* [TASK] In the entries that follow, copy exactly each line from the first through the line with "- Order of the".

┏━━

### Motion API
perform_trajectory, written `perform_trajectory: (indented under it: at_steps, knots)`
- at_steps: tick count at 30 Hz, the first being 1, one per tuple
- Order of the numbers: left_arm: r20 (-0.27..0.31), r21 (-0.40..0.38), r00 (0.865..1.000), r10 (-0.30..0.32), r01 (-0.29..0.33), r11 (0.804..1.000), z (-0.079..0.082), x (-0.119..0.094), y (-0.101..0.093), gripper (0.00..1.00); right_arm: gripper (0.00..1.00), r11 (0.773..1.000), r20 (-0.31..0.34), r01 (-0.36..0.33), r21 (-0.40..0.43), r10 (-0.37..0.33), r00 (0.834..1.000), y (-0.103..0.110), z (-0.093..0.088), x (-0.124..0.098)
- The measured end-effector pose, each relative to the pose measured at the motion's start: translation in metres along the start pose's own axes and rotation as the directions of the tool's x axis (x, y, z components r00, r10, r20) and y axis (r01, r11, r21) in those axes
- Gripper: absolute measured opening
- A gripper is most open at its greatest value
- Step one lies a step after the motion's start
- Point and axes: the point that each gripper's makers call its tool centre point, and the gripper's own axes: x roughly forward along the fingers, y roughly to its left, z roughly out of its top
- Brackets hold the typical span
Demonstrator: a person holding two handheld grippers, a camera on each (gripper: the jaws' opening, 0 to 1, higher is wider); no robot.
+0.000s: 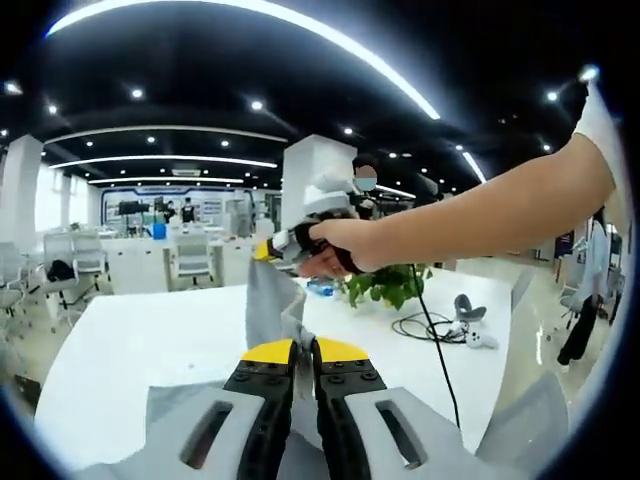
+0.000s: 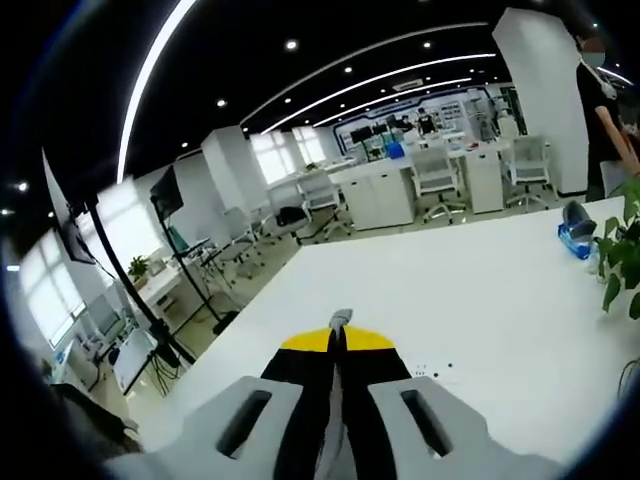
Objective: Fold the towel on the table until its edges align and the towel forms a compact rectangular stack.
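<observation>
The grey towel [image 1: 268, 298] hangs lifted above the white table [image 1: 150, 340], stretched between both grippers. My left gripper [image 1: 303, 347] is shut on one edge of it, and more cloth sags at the lower left and lower right of the left gripper view. The right gripper [image 1: 278, 246], held in a person's hand, is shut on the towel's far upper corner. In the right gripper view, my right gripper [image 2: 339, 325] is shut with a thin sliver of the grey towel [image 2: 340, 318] poking out between its yellow tips, above the table [image 2: 470, 310].
A potted plant [image 1: 390, 285], a black cable [image 1: 428, 325] and a white controller [image 1: 470, 332] lie on the table's far right. A blue object [image 2: 575, 240] sits near the plant's leaves [image 2: 620, 265]. A black stand [image 2: 135, 285] rises beside the table's left edge. A person [image 1: 366, 182] stands behind.
</observation>
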Motion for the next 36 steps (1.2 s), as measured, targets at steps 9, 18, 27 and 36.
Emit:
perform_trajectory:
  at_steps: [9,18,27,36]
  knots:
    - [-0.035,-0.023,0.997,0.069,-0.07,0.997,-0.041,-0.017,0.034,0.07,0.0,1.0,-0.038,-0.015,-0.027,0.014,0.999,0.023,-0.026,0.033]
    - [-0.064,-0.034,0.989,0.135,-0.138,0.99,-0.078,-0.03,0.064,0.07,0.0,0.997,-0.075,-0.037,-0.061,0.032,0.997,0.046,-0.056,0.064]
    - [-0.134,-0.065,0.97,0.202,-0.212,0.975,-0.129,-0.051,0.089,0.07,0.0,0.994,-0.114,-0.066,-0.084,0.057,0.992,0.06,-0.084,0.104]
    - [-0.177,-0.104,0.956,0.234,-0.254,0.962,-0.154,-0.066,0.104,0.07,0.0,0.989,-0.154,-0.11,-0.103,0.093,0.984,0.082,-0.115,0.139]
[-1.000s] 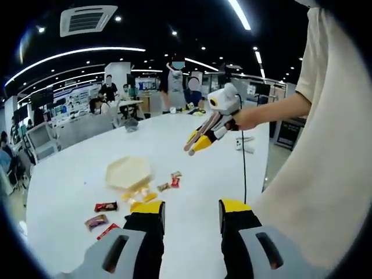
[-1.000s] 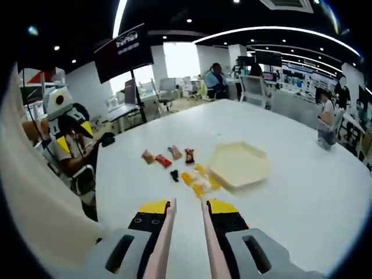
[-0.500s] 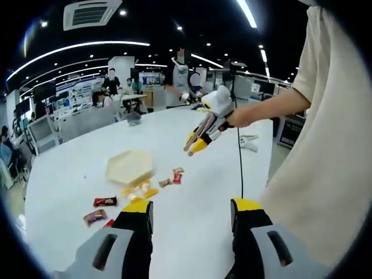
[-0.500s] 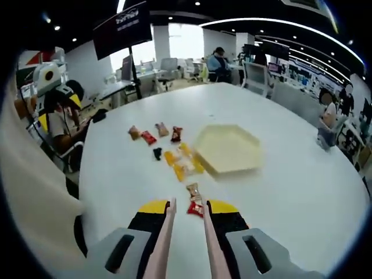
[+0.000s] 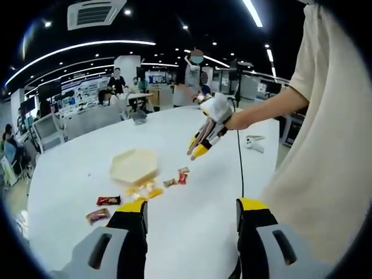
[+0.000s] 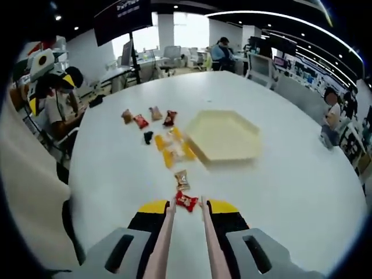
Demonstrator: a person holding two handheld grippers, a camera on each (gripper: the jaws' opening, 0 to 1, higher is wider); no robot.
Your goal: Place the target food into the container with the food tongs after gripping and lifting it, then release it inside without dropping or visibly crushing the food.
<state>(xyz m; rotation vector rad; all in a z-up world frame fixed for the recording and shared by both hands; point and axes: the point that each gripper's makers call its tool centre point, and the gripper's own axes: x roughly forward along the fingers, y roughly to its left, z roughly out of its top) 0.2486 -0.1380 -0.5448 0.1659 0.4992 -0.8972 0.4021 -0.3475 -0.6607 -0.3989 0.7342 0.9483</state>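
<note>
2 hand-held grippers are up over a large white round worktop (image 6: 302,192). in the right gripper view, the right hand-held gripper (image 6: 186,204) holds a pair of pale pink food tongs (image 6: 164,238), the 2 slim arms running forward between its black and yellow jaws; the jaws press against the tongs, whose tips stand a little apart. a small red wrapped snack (image 6: 186,201) lies on the worktop right between the tong tips, though i cannot tell whether they touch it. just beyond it lies a small brown wrapped snack (image 6: 182,179), and farther on a cluster of yellow wrapped snacks (image 6: 172,147) sits just beside the near edge of a shallow pale yellow hexagonal tray (image 6: 224,135). beyond the cluster, a loose row of small red and brown wrappers (image 6: 148,116) lies well apart from the tong tips.

in the left gripper view, the left hand-held gripper (image 5: 192,209) has its black, yellow-tipped jaws wide apart with nothing between them, above the worktop (image 5: 197,221). the hexagonal tray (image 5: 134,165) lies ahead to the left, with the yellow snacks (image 5: 145,190) at its near side, the red snack (image 5: 182,178) near its right side, and a dark red wrapper (image 5: 108,200) further left. the right hand-held gripper (image 5: 196,152) points down toward the red snack, held by a person's hand (image 5: 232,120).
</note>
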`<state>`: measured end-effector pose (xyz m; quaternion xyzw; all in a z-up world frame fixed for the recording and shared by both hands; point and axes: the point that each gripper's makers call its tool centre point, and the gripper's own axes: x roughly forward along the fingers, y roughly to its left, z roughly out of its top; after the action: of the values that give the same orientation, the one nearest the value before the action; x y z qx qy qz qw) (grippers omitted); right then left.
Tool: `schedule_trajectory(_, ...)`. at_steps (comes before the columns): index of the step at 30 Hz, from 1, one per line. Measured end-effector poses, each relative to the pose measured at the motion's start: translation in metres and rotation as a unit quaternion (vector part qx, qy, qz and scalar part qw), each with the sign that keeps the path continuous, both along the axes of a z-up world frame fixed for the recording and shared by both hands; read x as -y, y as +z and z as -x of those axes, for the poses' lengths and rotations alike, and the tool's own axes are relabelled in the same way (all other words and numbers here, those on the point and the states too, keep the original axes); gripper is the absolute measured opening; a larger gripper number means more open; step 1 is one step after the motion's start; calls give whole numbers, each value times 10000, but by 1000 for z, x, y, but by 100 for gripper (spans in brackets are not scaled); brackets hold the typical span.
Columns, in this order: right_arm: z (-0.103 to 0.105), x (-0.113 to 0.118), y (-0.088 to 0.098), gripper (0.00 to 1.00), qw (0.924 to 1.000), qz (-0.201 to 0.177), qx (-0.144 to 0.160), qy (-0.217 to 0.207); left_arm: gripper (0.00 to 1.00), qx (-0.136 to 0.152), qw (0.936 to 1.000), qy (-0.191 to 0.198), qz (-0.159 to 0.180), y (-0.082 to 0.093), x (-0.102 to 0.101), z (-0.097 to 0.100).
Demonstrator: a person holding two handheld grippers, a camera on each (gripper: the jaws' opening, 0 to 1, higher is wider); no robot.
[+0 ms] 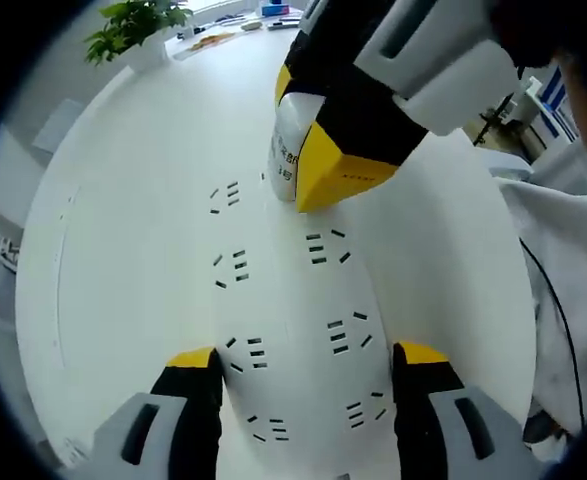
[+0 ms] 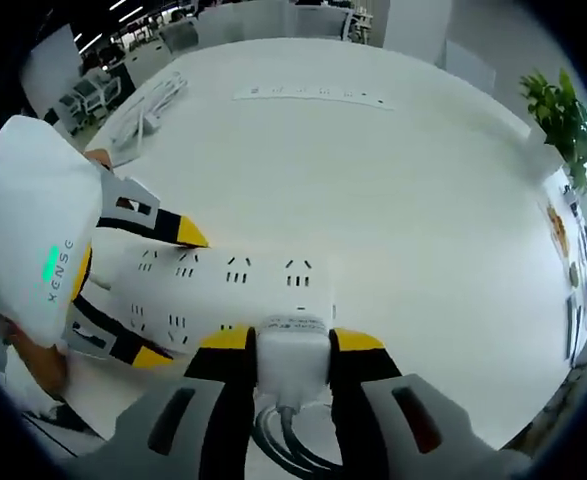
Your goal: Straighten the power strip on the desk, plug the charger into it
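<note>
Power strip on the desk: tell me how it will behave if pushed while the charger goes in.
The power strip looks rigid and flat, so it should slide rather than bend or tip. The white desk looks smooth, so it may skate. The left gripper straddles its far end, likely steadying it while the right gripper presses the charger in.

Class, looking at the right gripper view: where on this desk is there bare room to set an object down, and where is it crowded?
Free: the wide white stretch between the near power strip and the far power strip. Crowded: around the charger, where both grippers meet.
</note>
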<state>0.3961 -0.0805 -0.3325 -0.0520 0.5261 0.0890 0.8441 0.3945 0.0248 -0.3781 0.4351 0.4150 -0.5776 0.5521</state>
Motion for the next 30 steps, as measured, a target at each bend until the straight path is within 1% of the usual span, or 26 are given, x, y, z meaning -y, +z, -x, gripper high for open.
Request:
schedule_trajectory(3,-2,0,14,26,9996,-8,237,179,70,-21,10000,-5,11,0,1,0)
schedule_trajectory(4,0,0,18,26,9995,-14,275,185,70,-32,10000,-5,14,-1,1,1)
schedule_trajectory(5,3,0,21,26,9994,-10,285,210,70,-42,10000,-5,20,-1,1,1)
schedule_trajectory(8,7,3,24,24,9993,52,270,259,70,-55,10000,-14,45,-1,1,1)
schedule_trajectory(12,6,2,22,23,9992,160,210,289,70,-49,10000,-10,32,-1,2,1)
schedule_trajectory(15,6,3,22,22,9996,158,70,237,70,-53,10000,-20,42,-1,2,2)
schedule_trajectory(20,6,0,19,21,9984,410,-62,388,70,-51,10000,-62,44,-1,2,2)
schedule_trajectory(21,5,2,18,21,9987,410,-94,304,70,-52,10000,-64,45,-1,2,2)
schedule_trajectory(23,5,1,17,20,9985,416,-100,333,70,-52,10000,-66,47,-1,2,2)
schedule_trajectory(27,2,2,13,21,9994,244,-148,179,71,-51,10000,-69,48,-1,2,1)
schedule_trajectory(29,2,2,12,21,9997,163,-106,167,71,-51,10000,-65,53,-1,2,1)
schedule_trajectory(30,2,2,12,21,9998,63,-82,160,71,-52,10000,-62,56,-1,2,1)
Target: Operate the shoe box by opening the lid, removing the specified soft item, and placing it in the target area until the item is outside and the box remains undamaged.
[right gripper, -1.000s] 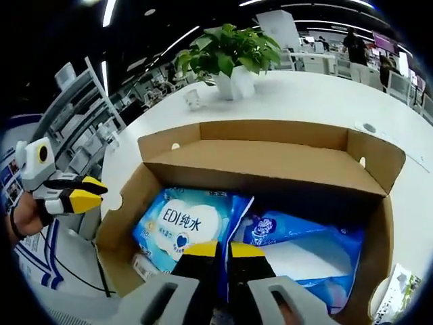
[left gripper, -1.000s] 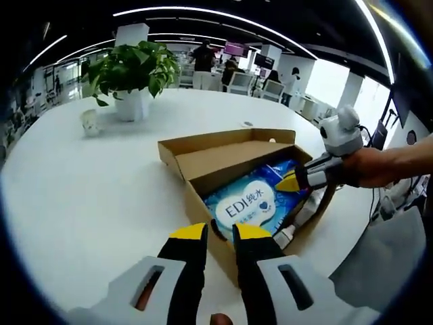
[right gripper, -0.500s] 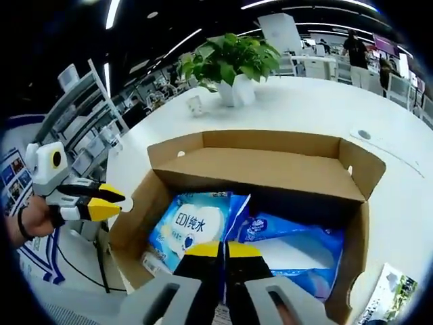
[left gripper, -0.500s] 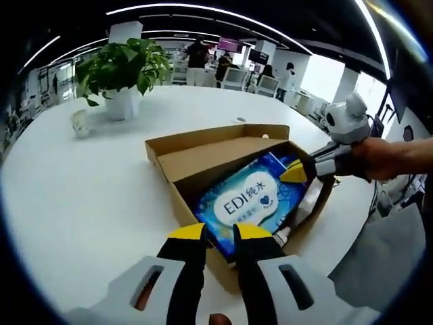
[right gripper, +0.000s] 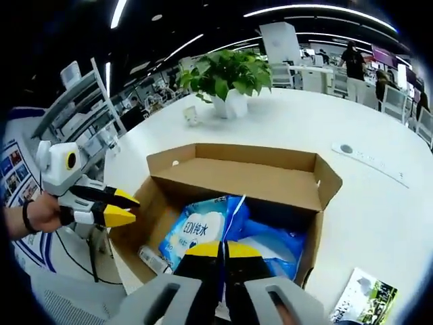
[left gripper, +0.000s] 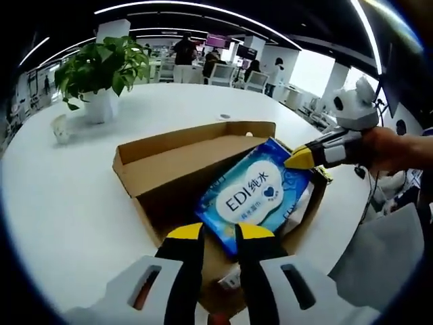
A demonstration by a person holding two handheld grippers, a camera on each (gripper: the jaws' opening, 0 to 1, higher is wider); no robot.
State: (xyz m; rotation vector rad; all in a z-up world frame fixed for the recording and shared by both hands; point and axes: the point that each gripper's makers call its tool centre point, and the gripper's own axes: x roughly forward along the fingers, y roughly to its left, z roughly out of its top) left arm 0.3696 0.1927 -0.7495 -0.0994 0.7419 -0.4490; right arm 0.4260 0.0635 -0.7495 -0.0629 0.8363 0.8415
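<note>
One corner of the blue wipes pack (left gripper: pixel 256 196) has been drawn up by the right gripper (left gripper: pixel 298 160), so that the pack now tilts across the box's near rim instead of lying flat on the bottom as it did a second ago. In the left gripper view the right gripper's jaws are seen pinched shut on the pack's upper corner. The shoe box (right gripper: pixel 230 172) stands near the table's (left gripper: pixel 74 196) front edge, its lid folded back, the cardboard apparently uncreased. In the right gripper view the pack (right gripper: pixel 197 232) is seen edge-on just beyond that view's own jaws, with a second blue pack (right gripper: pixel 274 247) left lying inside the box. The left gripper (left gripper: pixel 220 233) is held just short of the near wall, its jaws nearly closed with only a narrow gap and nothing between them. Removal is judged well begun but unfinished: the pack's lower end still sits inside the box, and placement in the target area remains.
</note>
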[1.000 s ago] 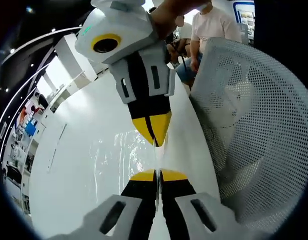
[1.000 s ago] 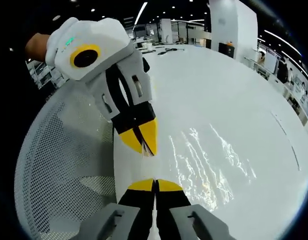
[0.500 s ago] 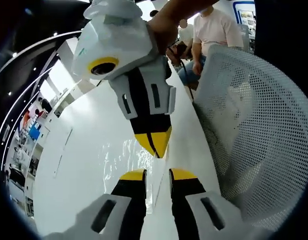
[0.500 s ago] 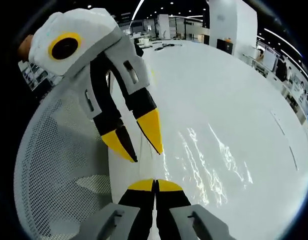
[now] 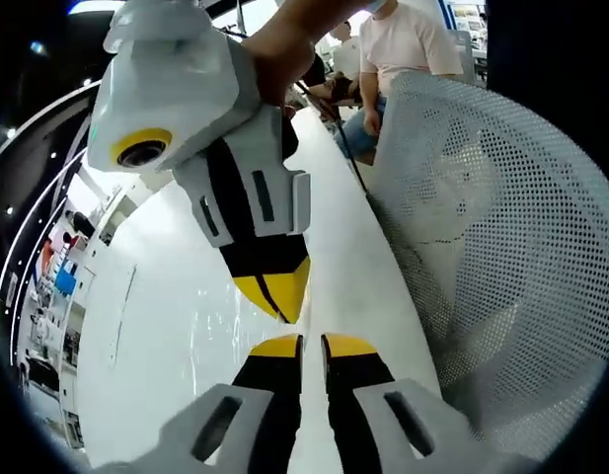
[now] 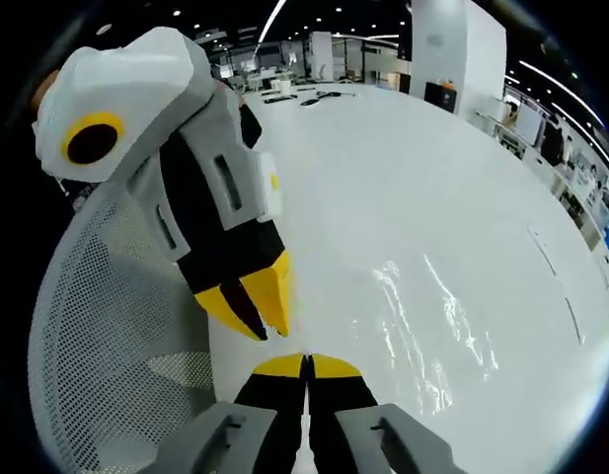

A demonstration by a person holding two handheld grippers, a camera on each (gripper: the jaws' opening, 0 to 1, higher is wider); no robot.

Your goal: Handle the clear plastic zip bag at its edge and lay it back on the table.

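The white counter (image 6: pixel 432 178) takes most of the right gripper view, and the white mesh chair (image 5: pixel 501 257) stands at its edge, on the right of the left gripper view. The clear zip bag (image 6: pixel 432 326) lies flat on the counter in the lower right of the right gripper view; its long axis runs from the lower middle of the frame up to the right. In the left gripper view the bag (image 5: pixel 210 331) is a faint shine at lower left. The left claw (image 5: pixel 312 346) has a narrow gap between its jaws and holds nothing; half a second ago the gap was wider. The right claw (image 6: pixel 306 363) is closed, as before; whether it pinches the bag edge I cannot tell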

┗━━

* [OUTPUT OF THE TASK]
### Motion API
perform_trajectory, written `perform_trajectory: (indented under it: at_steps, knots)`
- at_steps: tick count at 30 Hz, the first being 1, one per tuple
- Order of the numbers: left_arm: r20 (-0.27..0.31), r21 (-0.40..0.38), r00 (0.865..1.000), r10 (-0.30..0.32), r01 (-0.29..0.33), r11 (0.804..1.000), z (-0.079..0.082), x (-0.119..0.094), y (-0.101..0.093), gripper (0.00..1.00); right_arm: gripper (0.00..1.00), r11 (0.773..1.000), r20 (-0.31..0.34), r01 (-0.36..0.33), r21 (-0.40..0.43), r10 (-0.37..0.33), r00 (0.834..1.000), y (-0.103..0.110), z (-0.093..0.088), x (-0.124..0.098)

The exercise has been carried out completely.